**TRY IT**
Only lines with the string "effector" are wanted. Pull them out of the data.

:: GIVEN MATERIAL

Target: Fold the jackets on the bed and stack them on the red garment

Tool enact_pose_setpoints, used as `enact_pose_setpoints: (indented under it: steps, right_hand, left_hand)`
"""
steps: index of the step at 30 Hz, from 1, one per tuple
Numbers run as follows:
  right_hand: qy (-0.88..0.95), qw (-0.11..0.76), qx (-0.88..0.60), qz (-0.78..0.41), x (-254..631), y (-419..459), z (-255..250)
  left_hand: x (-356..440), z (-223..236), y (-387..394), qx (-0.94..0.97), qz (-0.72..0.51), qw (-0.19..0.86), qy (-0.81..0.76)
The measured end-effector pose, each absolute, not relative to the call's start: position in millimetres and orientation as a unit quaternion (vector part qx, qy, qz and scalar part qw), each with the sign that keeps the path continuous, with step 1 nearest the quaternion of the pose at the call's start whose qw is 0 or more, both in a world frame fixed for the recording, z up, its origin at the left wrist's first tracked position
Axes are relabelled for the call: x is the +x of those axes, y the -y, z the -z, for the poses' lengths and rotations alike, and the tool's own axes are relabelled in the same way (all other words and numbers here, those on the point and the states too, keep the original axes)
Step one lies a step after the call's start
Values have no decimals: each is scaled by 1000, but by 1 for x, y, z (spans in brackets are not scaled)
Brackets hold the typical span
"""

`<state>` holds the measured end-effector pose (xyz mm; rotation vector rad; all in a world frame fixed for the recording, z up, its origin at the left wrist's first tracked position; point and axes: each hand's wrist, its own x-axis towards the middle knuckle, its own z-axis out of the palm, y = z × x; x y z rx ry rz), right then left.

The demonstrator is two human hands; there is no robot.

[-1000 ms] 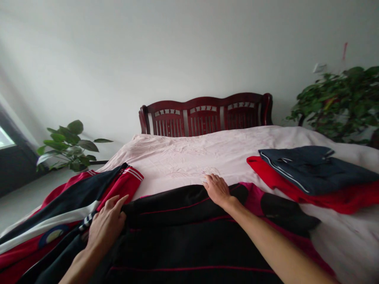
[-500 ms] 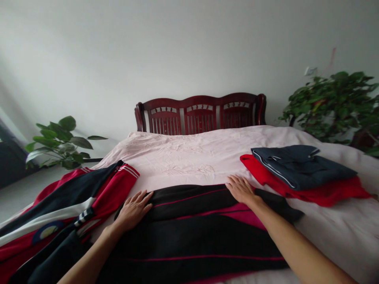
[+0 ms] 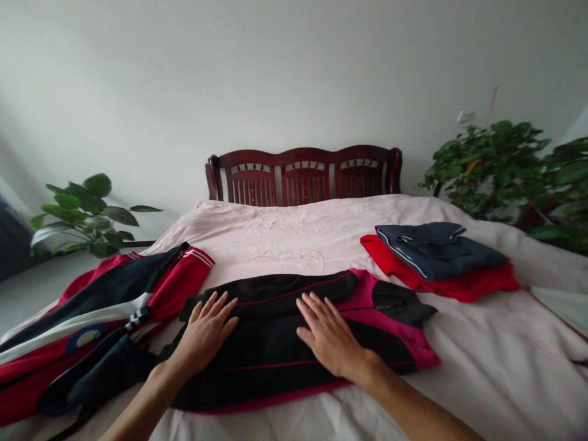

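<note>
Black garment (image 3: 269, 343), matte, magenta-trimmed, laid flat

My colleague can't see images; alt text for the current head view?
A left hand and right hand rest palm down on a black and magenta garment on a bed, between a striped garment and folded clothes.

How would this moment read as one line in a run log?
left hand: open, on black garment; right hand: open, on black garment; left side: red-navy jacket; right side: folded navy garment atop red garment; beneath: sheet
</note>
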<state>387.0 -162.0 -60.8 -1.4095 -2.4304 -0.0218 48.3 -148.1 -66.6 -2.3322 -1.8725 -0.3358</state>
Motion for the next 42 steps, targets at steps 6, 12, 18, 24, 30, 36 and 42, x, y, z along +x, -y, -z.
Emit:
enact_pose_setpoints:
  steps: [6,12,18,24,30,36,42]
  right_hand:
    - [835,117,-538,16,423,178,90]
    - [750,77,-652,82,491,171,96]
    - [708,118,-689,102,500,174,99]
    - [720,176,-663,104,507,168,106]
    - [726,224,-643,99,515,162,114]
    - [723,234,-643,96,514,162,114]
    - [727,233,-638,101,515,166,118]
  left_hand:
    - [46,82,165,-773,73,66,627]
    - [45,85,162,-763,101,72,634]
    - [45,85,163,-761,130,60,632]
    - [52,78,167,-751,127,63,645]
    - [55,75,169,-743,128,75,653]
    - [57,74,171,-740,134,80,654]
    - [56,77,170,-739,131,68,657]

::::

**EXPECTED ANSWER**
The measured end-effector pose, each absolute, not relative to the call's start: position in millimetres and orientation as a unit quaternion (vector part qx, qy, qz and scalar part qw), each with the sign that keeps the path continuous, with step 1 nearest the quaternion of the pose at the call's start whose qw is 0 or more, both in a world frame fixed for the recording, z up, its origin at the left wrist's first tracked position
`<state>` holds the measured end-effector pose (xyz mm; rotation vector rad; all in a world frame fixed for the recording, z up, its origin at the left wrist's first tracked position; point and axes: each hand's wrist, its own x-axis towards the middle knuckle, its own z-axis out of the palm, y = z × x; x y z rx ry rz), right then left.

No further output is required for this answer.